Your Neighbor/Fitness Star

We can see why Women’s Health was as taken with Darcy Wion as we were. This month, the Upper Arlington native will find out whether she made the magazine’s cover as potential winner of the fifth annual Next Fitness Star competition. In the meanwhile, we focused a local lens on the System of Strength trainer and [...]
Jeni Ruisch



We can see why Women’s Health was as taken with Darcy Wion as we were.

This month, the Upper Arlington native will find out whether she made the magazine’s cover as potential winner of the fifth annual Next Fitness Star competition. In the meanwhile, we focused a local lens on the System of Strength trainer and how she channeled a lymphoma diagnosis into a new career path—one centered on fitness of self and of community.

Six years past her initial diagnosis, the 30-year-old has had learn how to be patient with her body, according to her contest submission,  inspired to become a trainer by battling the physical and mental hurdles that were out of her control. “Working out is about enduring discomfort,” she told Women’s Health. “I fully believe that if you can survive the struggle in the gym, you’ll be stronger outside of it too.

What does the week look like for you in workouts?

I believe cardio, strength, stretch, and recovery are four pieces of what you need in a week so without one of those you aren’t going to get your body everything you need and so I think that’s a unique approach to how some trainers look at it.
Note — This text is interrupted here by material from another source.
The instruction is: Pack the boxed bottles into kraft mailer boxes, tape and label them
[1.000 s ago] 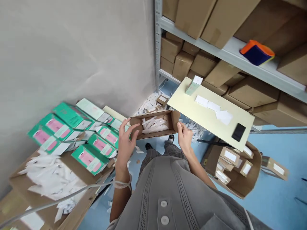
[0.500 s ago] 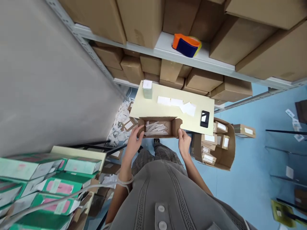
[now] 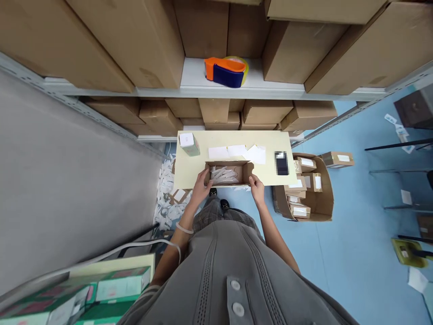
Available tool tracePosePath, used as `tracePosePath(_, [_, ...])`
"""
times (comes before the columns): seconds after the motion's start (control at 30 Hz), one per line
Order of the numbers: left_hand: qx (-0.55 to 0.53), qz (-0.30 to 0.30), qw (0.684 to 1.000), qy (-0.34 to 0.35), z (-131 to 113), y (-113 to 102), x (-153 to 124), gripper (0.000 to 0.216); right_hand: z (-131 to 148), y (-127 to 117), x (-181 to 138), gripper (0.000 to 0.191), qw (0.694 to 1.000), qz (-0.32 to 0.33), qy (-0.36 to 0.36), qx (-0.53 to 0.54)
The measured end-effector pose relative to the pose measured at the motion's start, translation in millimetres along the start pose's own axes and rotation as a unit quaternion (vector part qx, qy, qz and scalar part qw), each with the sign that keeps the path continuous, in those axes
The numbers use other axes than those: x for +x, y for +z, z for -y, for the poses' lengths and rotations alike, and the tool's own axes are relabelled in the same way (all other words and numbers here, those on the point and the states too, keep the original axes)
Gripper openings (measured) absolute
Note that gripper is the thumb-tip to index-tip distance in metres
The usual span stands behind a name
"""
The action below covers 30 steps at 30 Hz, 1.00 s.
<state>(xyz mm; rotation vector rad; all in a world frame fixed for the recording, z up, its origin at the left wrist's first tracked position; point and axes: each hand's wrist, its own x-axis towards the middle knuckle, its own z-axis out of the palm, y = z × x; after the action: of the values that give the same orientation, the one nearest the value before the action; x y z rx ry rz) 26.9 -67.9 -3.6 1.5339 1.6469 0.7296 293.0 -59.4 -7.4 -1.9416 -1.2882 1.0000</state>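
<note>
Near left: several green, white and pink printed rectangular cartons [image 3: 120, 284], grouped on a pale surface, within reach of your left arm. A white flexible cord [image 3: 135, 245] runs past your left forearm.

Centre: your left hand [image 3: 200, 188] and right hand [image 3: 257, 190], one at each end of a long, open-topped brown cardboard box [image 3: 241, 173]. Left fingers clamped around the left end; right fingers clamped on the near right corner. The two-ended hold probably keeps the box level and its mouth upward. It lies over the near edge of the counter; whether it rests there, you cannot tell from above.

Inside the box: loose white slender strips [image 3: 221, 175], bunched toward the left, apparently kept in by the walls.

Right, on the floor: a large open brown carton [image 3: 321, 205], gathering smaller white-labelled brown boxes [image 3: 299, 211].

Beneath and beyond your box: a pale yellow rectangular counter [image 3: 184, 174]. Right end, a black phone-like slab [image 3: 281, 163], face obscured; far middle, flat white paper sheets [image 3: 233, 151], spread out; far left, one pale green carton with a white top [image 3: 190, 144]. All sit clear of your hands, perhaps to leave working room.

Far: grey metal shelving [image 3: 162, 91], stacked with plain brown boxes [image 3: 214, 109]; on it, an orange and dark-blue tape dispenser [image 3: 226, 72] occupies a gap.
</note>
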Motion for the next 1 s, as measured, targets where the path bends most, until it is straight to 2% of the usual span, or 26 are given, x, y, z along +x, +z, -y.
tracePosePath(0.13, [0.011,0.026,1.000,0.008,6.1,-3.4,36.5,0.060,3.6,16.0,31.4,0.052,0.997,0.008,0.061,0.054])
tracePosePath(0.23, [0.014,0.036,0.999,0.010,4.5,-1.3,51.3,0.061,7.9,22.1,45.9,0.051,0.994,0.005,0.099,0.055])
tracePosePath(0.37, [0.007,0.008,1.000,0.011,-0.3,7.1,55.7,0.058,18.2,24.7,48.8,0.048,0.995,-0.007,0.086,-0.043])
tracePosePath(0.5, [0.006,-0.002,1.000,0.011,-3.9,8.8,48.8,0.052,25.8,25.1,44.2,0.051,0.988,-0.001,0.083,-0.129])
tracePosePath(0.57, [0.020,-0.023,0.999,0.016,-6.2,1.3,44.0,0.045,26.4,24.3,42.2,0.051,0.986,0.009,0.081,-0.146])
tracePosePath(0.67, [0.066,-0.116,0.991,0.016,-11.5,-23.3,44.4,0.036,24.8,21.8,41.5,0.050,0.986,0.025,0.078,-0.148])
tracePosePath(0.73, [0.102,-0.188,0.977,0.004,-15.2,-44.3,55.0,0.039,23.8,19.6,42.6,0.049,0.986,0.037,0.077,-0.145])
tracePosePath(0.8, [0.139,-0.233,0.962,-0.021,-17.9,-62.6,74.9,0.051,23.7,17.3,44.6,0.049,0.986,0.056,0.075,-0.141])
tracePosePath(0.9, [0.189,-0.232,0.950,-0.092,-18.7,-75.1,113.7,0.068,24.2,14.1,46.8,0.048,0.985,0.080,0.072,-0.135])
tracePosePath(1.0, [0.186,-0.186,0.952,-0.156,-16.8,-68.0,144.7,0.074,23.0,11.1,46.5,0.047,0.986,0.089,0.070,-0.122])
They may specialize in the spinning aspect, the strength aspect and they kind of saddle themselves into that. I think it’s all of those that you need, so incorporating the high intensity training to get your heart rate up, and then the strength to build your muscles, the toning to work those smaller muscles, and then the recovery yoga to really stretch your body out and recover from a week’s worth of hard work. In any given week I’ll be doing all of those.

What does your diet look like? And other aspects of wellness for you besides working out?
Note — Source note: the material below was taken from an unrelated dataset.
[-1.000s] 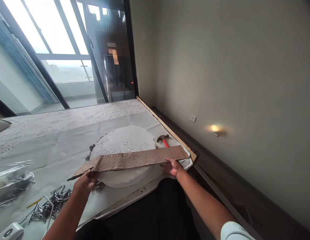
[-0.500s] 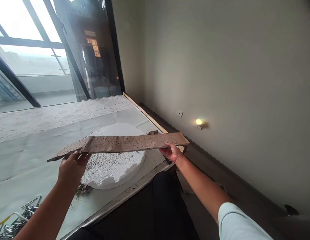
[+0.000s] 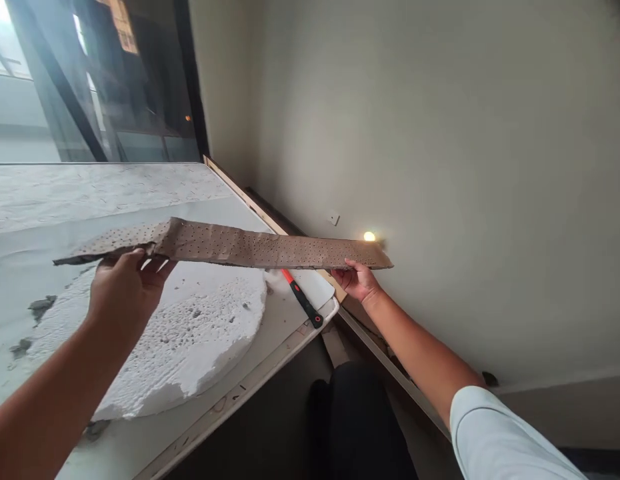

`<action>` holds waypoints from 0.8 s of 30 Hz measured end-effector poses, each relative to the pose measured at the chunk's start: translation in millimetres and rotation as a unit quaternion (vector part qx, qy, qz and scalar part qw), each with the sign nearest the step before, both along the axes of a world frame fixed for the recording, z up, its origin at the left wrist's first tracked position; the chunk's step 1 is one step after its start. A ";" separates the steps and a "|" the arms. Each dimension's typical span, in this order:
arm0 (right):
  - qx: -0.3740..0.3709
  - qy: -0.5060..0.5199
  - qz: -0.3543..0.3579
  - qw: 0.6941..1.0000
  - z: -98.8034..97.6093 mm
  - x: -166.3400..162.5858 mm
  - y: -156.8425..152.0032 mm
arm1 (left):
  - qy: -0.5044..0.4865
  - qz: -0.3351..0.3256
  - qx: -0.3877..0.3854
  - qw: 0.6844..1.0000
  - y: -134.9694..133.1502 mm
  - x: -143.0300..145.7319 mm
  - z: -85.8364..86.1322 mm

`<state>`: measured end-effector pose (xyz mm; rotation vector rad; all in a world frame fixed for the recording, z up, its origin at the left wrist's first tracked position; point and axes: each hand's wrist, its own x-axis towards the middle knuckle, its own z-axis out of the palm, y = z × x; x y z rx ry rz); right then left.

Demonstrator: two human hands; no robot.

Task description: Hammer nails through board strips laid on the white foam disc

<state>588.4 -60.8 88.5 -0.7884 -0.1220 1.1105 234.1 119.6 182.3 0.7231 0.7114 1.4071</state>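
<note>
I hold a long brown cardboard strip (image 3: 240, 248) full of small punched holes, lifted level above the table. My left hand (image 3: 121, 293) grips its left part from below, where the strip is creased. Its right end rests in my right hand (image 3: 357, 280), past the table's right edge. Under the strip lies a white round foam disc (image 3: 190, 340), pitted with small holes, on the white-covered table (image 3: 50, 220).
A hammer with a red and black handle (image 3: 303, 300) lies near the table's right corner. A wooden batten (image 3: 240, 190) runs along the table's right edge. Close on the right stands a plain wall with a small lit lamp (image 3: 369, 236). Grey crumbs (image 3: 40, 307) lie left of the disc.
Both hands have lifted the strip off the foam disc and carried it up and rightward. The view has swung right, so the pile of nails at the left has left the picture.
</note>
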 end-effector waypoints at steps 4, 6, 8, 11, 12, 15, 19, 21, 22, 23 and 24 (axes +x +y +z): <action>0.004 -0.017 -0.047 0.999 11.8 24.4 -39.1 | -0.024 -0.032 0.014 0.999 -13.9 40.9 4.5; 0.011 -0.024 -0.067 0.997 23.6 35.9 -63.8 | -0.024 -0.038 -0.001 0.999 -28.3 61.9 12.8; 0.025 -0.027 -0.086 0.996 36.9 46.8 -90.4 | -0.017 -0.051 -0.014 0.998 -46.5 81.4 24.8; 0.047 -0.027 -0.120 0.991 53.8 59.9 -130.9 | -0.020 -0.067 -0.011 0.997 -75.6 105.5 42.4; 0.052 -0.027 -0.131 0.990 57.9 62.8 -143.6 | -0.024 -0.074 -0.005 0.997 -84.4 111.9 46.9; 0.061 -0.029 -0.162 0.985 64.4 68.2 -176.0 | -0.026 -0.109 0.026 0.993 -104.5 128.1 55.5; 0.061 -0.019 -0.200 0.978 56.5 80.2 -205.6 | -0.016 -0.151 0.044 0.987 -116.1 159.3 62.2; 0.063 -0.004 -0.223 0.973 45.0 93.7 -218.2 | -0.004 -0.161 0.038 0.986 -119.9 186.9 64.1; 0.065 0.005 -0.236 0.970 37.8 102.6 -224.8 | 0.006 -0.165 0.033 0.986 -122.1 203.9 63.9; 0.067 0.014 -0.249 0.966 29.7 112.5 -231.8 | 0.018 -0.170 0.030 0.985 -124.7 222.8 62.7; 0.069 0.023 -0.262 0.962 21.0 123.4 -239.1 | 0.030 -0.176 0.027 0.984 -127.4 243.2 59.9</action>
I will say the other fifth piece of that is nutrition. I truly believe you can put in hours and hours in here but if you go home and you eat bad it’s going to reflect what you look like. I mean 98% of how you look and how your body changes and what you’re able to do when you work out is because of what you eat, and I really believe that. Lots of times I think people struggle and that’s the missing piece. They feel like they’re doing so much and everything right and they just don’t have that in line, and so food wise: proteins, fruits, veggies, whole grains. I really move toward eating 3 meals a day versus snacking just because if you keep busy and truly eat solid meal, you’re not really hungry. Sometimes people do five smaller meals a day, it just depends on what works with your schedule.
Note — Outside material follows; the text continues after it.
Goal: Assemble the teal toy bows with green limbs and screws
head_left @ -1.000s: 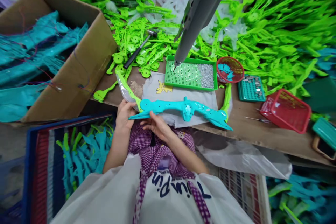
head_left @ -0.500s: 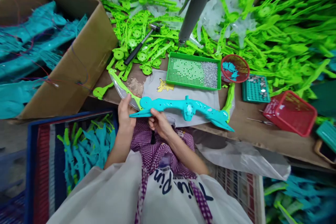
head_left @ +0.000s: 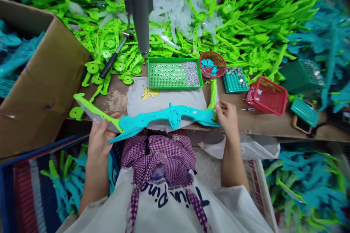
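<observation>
A turquoise plastic body [head_left: 153,117] with a lime-green arm at each end, shaped like a toy bow, spans the front edge of the bench in front of me. My left hand [head_left: 100,137] is closed around the lower part of the left green arm [head_left: 93,109], near its joint with the turquoise body. At the other end, my right hand [head_left: 227,118] pinches the base of the right green arm [head_left: 213,93], which points up and away from me. Clear film seems to cover part of the left arm.
A grey powered driver [head_left: 140,18] hangs above a green tray [head_left: 175,86] of small metal pins. Beyond lie piled green arms [head_left: 246,32] and a hammer [head_left: 116,55]. Red baskets [head_left: 273,96] and a teal tray [head_left: 235,86] stand right; a cardboard box [head_left: 51,76] stands left.
My right hand has gone from the turquoise body's left end to the right green arm. My left hand and the bow have shifted left in view, as the view turned right.
</observation>
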Tool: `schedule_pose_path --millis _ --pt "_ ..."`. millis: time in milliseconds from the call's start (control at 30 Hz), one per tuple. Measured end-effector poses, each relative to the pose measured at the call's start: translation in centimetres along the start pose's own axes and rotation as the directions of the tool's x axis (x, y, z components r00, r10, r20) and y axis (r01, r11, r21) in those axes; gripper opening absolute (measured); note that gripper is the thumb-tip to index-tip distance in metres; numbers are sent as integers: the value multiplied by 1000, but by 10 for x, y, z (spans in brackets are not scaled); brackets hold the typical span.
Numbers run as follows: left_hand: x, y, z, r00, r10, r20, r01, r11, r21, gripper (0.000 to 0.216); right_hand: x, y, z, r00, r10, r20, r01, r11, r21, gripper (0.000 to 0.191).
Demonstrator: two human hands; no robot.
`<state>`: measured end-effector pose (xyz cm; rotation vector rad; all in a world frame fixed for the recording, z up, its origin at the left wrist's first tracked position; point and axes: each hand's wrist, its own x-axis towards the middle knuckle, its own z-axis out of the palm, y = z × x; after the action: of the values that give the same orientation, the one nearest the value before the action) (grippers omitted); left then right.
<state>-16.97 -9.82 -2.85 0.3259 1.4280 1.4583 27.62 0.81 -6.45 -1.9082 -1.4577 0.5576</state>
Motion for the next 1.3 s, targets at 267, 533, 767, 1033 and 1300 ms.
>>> schedule_pose_path --millis 267,533,767,1033,1300 --pt "30 -1 5 986 142 88 -142 990 -2 57 48 13 13 955 281 -92 -210 865 456 48" --pt "43 -10 16 954 288 -79 -269 944 190 52 47 13 -8 940 313 -132 -155 742 652 49" --pt "-68 -44 115 706 -183 684 -56 948 312 61 55 10 -16 965 234 -119 -99 744 661 38" --pt "-73 -138 265 692 -395 605 471 881 37 45 54 -15 -23 972 182 -151 -33 735 678 41" --pt "-64 -120 279 597 -547 587 611 784 109 35 62 -18 -28 969 213 -125 -57 687 724 41"
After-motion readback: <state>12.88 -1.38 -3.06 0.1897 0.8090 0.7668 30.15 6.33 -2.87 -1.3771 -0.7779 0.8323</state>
Everyone in this issue keeps saying that same thing: You can work out all day long but if you don’t have a balanced diet it’s not going to do anything for you…

You can’t out-train a bad diet. Everything is about balance. Like, I love donuts and every Sunday I eat donuts and don’t workout. That’s what I look forward to all week and I can do that because I know it’s coming. I don’t believe in any sort of super restrictive diet because that’s not manageable long term. I think it gives you the results quickly but then you can fall out of it very quickly, too.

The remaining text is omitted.